Similarly, some oncologists may not accept the idea that they needn't handle every aspect of patient care. “Compulsion in a physician is not always a desirable trait,” Patton says.
The partners at New Mexico Oncology Hematology Consultants (NMOHC) maintain that it is easier for them to do something themselves than to explain it to another physician or physician extender. That is why, with the exception of night and weekend calls, the nine medical oncologists prefer to follow-up with their own hospital inpatients. “I am there for my patients just as I would want my doctor to be there for me if I were a cancer patient,” says Barbara McAneny, MD, NMOHC Chief Executive Officer.
So far, the partners have decided against implementing any rounding model that involves rotating duties. Instead, each physician conducts rounds in the morning and sees emergency admissions after office hours. If another physician, including a hospitalist, admits one of their patients for a non–cancer-related condition, the doctor always visits that patient and consults as requested.

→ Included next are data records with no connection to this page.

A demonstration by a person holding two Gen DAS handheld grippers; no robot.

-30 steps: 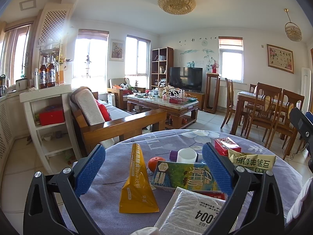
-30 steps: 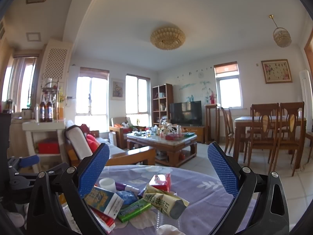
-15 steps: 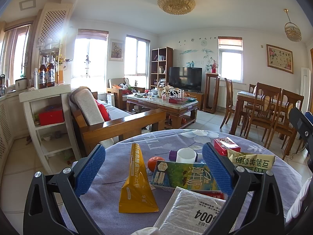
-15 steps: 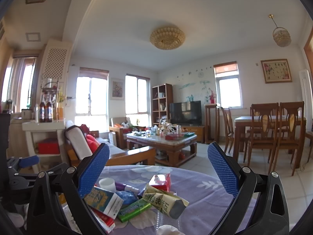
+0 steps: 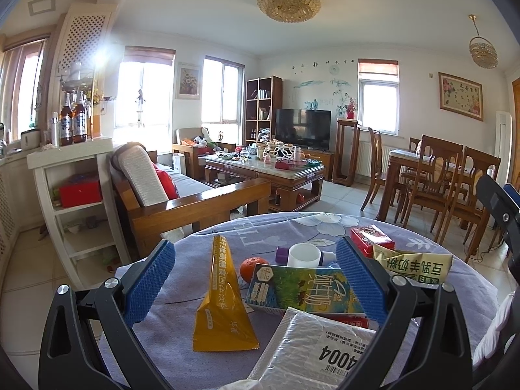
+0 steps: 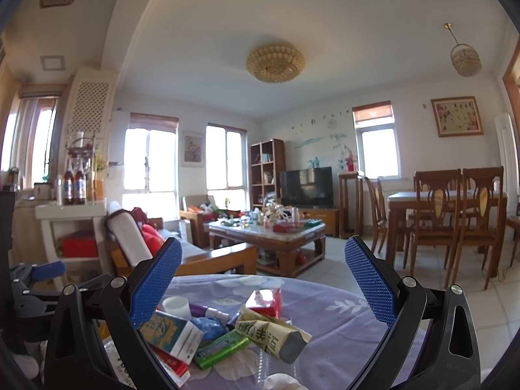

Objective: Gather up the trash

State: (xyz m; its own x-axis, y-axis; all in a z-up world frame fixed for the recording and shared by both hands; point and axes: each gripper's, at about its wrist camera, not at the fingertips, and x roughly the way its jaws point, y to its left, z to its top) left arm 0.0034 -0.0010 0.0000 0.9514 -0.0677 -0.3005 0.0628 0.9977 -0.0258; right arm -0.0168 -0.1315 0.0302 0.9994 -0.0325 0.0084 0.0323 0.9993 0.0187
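Observation:
Trash lies on a round table with a purple flowered cloth (image 5: 182, 295). In the left wrist view I see a yellow pouch (image 5: 221, 305), a blue-green milk carton (image 5: 302, 289), a silver mailer bag (image 5: 312, 354), a white cup (image 5: 304, 255), an orange (image 5: 250, 268), a red box (image 5: 370, 239) and a crushed cream carton (image 5: 412, 265). My left gripper (image 5: 256, 279) is open and empty above them. My right gripper (image 6: 263, 279) is open and empty above the crushed carton (image 6: 269, 336), a green gum pack (image 6: 221, 347), the red box (image 6: 265, 302) and the milk carton (image 6: 172, 333).
A wooden sofa (image 5: 195, 201) stands just beyond the table. A white shelf (image 5: 71, 201) stands at the left, a coffee table (image 5: 269, 172) in the middle, and a dining table with chairs (image 5: 438, 182) at the right. The left gripper's body (image 6: 35, 286) shows at the right view's left edge.

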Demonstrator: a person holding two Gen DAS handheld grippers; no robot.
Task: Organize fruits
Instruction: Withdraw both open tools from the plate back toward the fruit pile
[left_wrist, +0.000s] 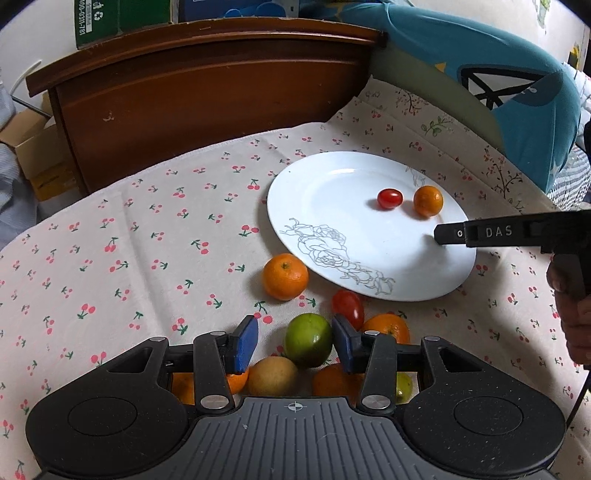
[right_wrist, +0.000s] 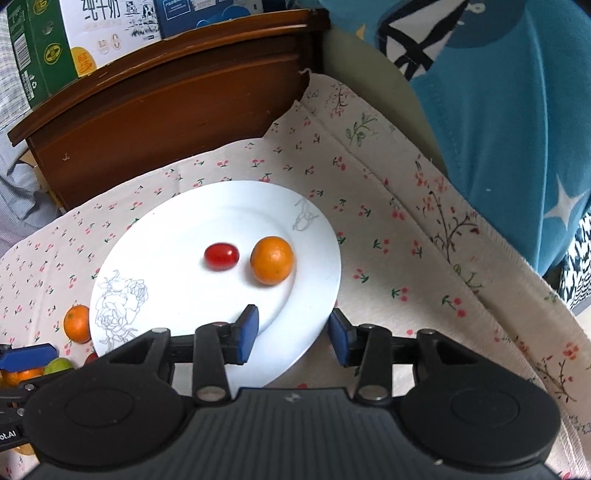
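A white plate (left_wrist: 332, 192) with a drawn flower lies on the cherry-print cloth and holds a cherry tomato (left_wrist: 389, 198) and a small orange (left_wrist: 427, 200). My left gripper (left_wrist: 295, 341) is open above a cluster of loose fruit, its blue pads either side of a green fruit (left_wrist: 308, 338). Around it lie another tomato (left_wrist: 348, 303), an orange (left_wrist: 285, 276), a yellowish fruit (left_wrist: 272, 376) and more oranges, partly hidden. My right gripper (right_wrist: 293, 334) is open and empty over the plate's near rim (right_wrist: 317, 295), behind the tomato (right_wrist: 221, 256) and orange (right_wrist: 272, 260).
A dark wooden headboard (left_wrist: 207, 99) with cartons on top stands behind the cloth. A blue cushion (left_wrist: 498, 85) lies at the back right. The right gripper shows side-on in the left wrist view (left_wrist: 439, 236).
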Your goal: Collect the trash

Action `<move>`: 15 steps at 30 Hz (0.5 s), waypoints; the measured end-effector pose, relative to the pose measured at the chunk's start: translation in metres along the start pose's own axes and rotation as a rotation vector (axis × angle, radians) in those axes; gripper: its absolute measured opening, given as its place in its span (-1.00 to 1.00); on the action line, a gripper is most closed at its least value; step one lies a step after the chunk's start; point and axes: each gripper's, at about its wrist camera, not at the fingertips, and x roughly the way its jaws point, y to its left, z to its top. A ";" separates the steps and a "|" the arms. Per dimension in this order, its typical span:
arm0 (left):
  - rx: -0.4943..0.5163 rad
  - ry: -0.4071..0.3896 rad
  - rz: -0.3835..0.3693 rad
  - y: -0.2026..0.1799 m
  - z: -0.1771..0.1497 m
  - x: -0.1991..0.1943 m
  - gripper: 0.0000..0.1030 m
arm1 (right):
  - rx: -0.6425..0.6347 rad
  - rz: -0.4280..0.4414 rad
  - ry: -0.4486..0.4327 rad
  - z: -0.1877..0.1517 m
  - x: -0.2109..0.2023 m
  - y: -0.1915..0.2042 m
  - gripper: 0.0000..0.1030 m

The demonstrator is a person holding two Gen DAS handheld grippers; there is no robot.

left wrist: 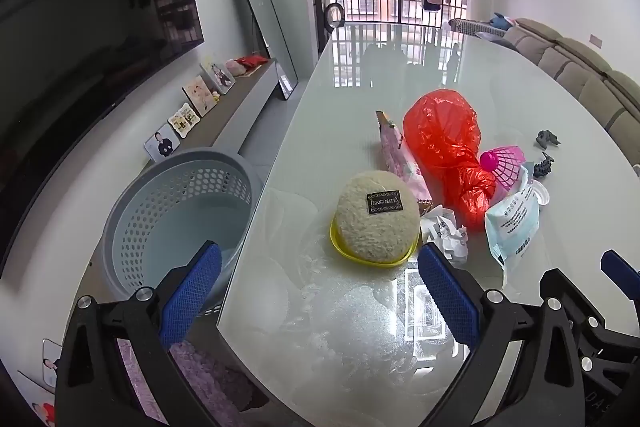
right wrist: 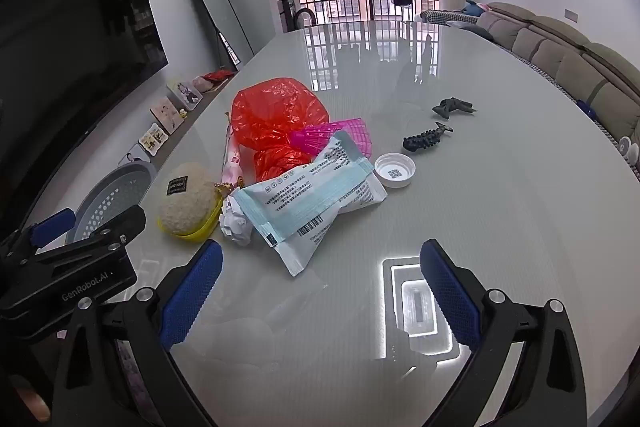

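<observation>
Trash lies on a glossy table (left wrist: 400, 75) (right wrist: 500, 211): a red plastic bag (left wrist: 444, 139) (right wrist: 276, 115), a crumpled paper ball (left wrist: 446, 231) (right wrist: 236, 223), a blue-white mask packet (left wrist: 514, 223) (right wrist: 312, 203), a pink wrapper (left wrist: 400, 159) (right wrist: 232, 159) and a white lid (right wrist: 395, 169). A grey perforated basket (left wrist: 176, 211) (right wrist: 108, 195) stands beside the table's left edge. My left gripper (left wrist: 320, 295) is open and empty in front of a fuzzy beige pouch (left wrist: 378, 219) (right wrist: 188, 199). My right gripper (right wrist: 322, 291) is open and empty before the packet.
A pink shuttlecock (left wrist: 502, 165) (right wrist: 336, 139) and two dark toy fish (right wrist: 426, 139) (right wrist: 454, 106) lie on the table. A TV (left wrist: 80, 27) and mirror (left wrist: 260, 15) stand left, a sofa (right wrist: 568, 51) right.
</observation>
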 end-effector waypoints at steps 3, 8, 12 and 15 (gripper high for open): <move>0.001 -0.004 0.000 0.000 0.000 0.000 0.88 | 0.002 -0.002 -0.003 0.000 0.000 0.000 0.84; -0.010 0.002 -0.004 0.006 0.001 -0.003 0.88 | 0.005 0.002 -0.008 0.001 -0.002 0.000 0.84; -0.009 0.004 -0.006 0.007 0.000 -0.004 0.88 | 0.006 0.004 -0.006 0.001 -0.002 0.002 0.84; -0.012 0.004 -0.008 0.011 0.001 -0.006 0.88 | 0.008 0.003 -0.010 0.001 -0.005 0.001 0.84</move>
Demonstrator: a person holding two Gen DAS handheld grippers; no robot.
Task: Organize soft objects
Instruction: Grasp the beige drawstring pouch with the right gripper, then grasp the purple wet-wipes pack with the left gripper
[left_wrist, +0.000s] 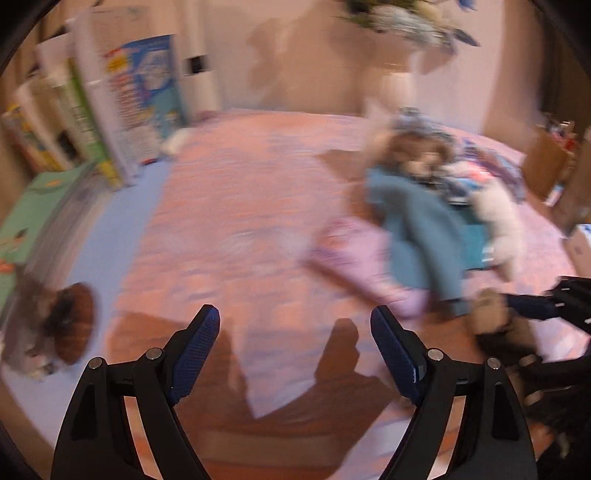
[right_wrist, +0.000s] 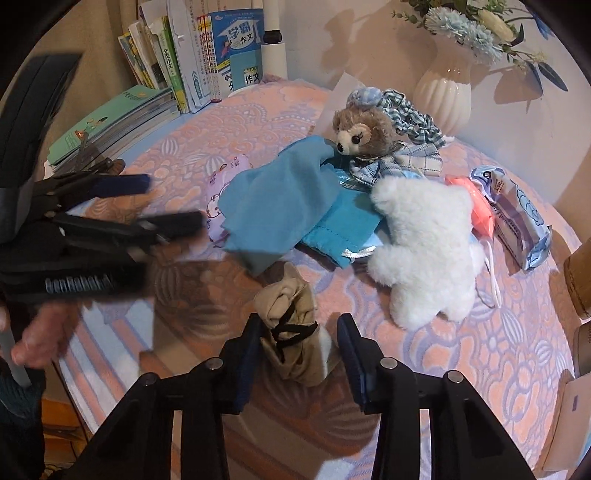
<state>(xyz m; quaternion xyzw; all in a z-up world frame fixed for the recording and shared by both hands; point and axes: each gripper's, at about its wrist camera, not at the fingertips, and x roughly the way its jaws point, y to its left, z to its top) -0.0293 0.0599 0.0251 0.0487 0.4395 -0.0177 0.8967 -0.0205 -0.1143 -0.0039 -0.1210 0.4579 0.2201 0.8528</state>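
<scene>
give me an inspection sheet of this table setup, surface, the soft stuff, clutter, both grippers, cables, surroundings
Surface: pink patterned tablecloth.
Job's things: teal cloth, fluffy white plush, brown teddy bear in blue checked outfit, beige fabric bundle tied with black cord.
Clutter: tissue pack, coral pouch.
Grippers: left gripper open, empty; right gripper open around the beige bundle.
Cables: nothing seen.
Surroundings: upright books, white ribbed vase of flowers.

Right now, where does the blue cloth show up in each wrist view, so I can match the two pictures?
Left wrist: the blue cloth is right of centre, blurred, draped toward the lower right.
Right wrist: the blue cloth lies centre, just left of the white plush toy.
Shared landmark: the brown teddy bear sits just behind the cloth in both.
</scene>
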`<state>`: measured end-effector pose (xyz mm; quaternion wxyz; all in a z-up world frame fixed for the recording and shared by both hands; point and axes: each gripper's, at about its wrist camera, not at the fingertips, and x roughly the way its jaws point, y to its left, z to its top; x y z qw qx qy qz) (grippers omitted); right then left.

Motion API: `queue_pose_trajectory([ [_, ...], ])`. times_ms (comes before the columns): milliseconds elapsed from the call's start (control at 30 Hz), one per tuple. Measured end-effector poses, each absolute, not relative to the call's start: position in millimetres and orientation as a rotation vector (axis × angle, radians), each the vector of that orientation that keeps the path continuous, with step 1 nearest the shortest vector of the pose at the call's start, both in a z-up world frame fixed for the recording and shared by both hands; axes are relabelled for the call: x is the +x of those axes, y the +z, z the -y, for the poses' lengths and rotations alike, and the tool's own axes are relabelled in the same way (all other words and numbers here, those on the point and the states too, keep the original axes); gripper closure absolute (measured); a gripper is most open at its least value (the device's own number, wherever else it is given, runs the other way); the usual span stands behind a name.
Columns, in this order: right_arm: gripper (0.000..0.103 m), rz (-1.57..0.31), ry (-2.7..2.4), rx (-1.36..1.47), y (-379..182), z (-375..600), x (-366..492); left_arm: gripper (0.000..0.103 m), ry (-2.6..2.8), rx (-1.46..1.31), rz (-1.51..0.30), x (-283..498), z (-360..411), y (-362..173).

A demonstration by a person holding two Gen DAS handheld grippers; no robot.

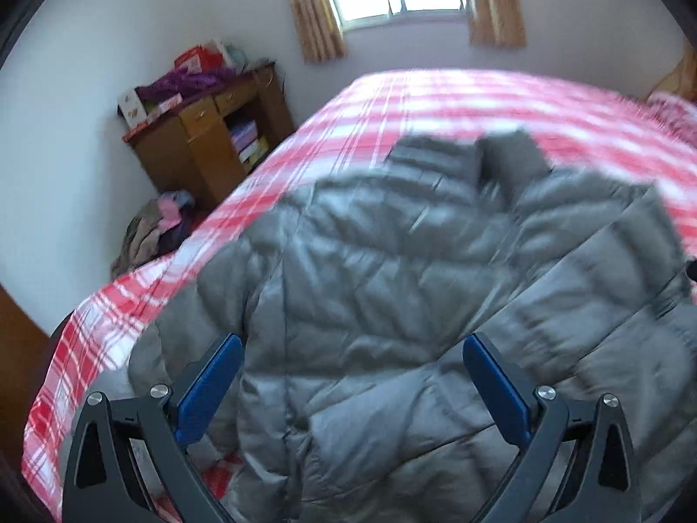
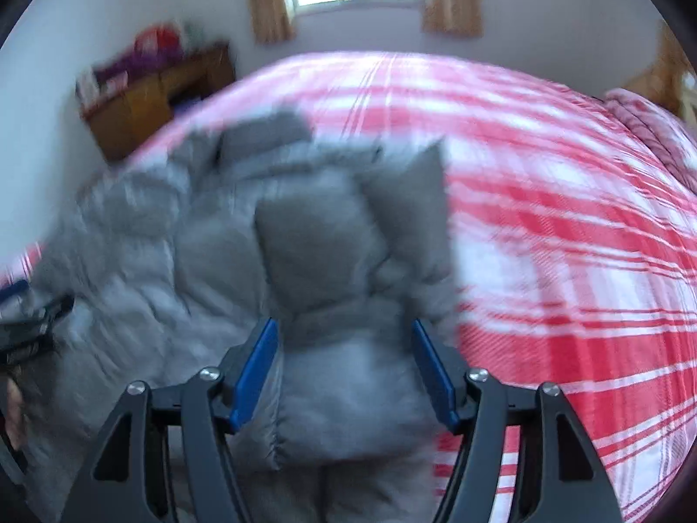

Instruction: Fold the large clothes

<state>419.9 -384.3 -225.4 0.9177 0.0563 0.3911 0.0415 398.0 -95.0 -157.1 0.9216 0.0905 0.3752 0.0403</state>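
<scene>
Jacket (image 1: 392, 270), grey and quilted, sprawls across a red-checked bed (image 1: 435, 100), needing smoothing before any fold so its padding lies even. Left tongs (image 1: 353, 375) gape wide over its near hem, gripping nothing; right tongs (image 2: 344, 370) stand part-open astride a puffy sleeve section, contact unclear through blur.

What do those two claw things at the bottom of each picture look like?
Both match: the left gripper and right gripper each have two dark grey, curved arms with triangular cut-outs, silver round pivot bolts, and flat blue pads on the fingers.
</scene>
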Motion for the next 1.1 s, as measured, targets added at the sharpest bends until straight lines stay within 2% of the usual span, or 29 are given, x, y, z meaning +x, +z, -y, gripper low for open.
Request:
queue_pose_trajectory([
  [100,0.036,-0.722,-0.005,0.158,-206,403,433,0.001,0.074,0.194,-0.763,409,117,-163],
  [333,0.039,-0.76,-0.031,0.026,-236,374,489,0.001,0.173,0.252,-0.837,446,136,-223],
  [500,0.038,-0.843,0.008,0.022,-268,376,502,0.001,0.151,0.197,-0.856,451,130,-226],
  [767,0.035,-0.869,-0.003,0.014,-272,373,512,0.001,0.135,0.19,-0.881,455,129,-224],
  [967,0.035,-0.83,-0.011,0.012,-234,360,460,0.001,0.084,0.124,-0.814,413,100,-186],
  [1033,0.027,-0.79,0.046,0.064,-222,347,429,0.001,0.087,0.102,-0.817,405,95,-190],
  [1100,0.026,-0.784,0.104,0.067,-225,327,409,0.001,0.104,0.136,-0.863,408,98,-208],
])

Practices with oncologists who “do it all themselves” may jeopardize both job satisfaction and the ability to remain financially viable. For example, NMOHC offers advanced imaging services. If NMOHC realizes an anticipated increase in volume at its more outlying hospitals, it may become necessary to assign those patients to the on-call physician. Patients wishing to be seen by their own doctors would need to go to a more centrally located facility. “Periodically we discuss that some day we may need to adopt the model of assigning a single doctor to one hospital,” McAneny says. “But we're not there yet.”
These practices—one that may hire a dedicated hospitalist, one that relies heavily on physician extenders, and one at which additional revenue sources offset a self-described inefficient rounding model—illustrate some ways oncologists make time for hospital rounds despite the pressure to maintain fiscal soundness by optimizing office hours.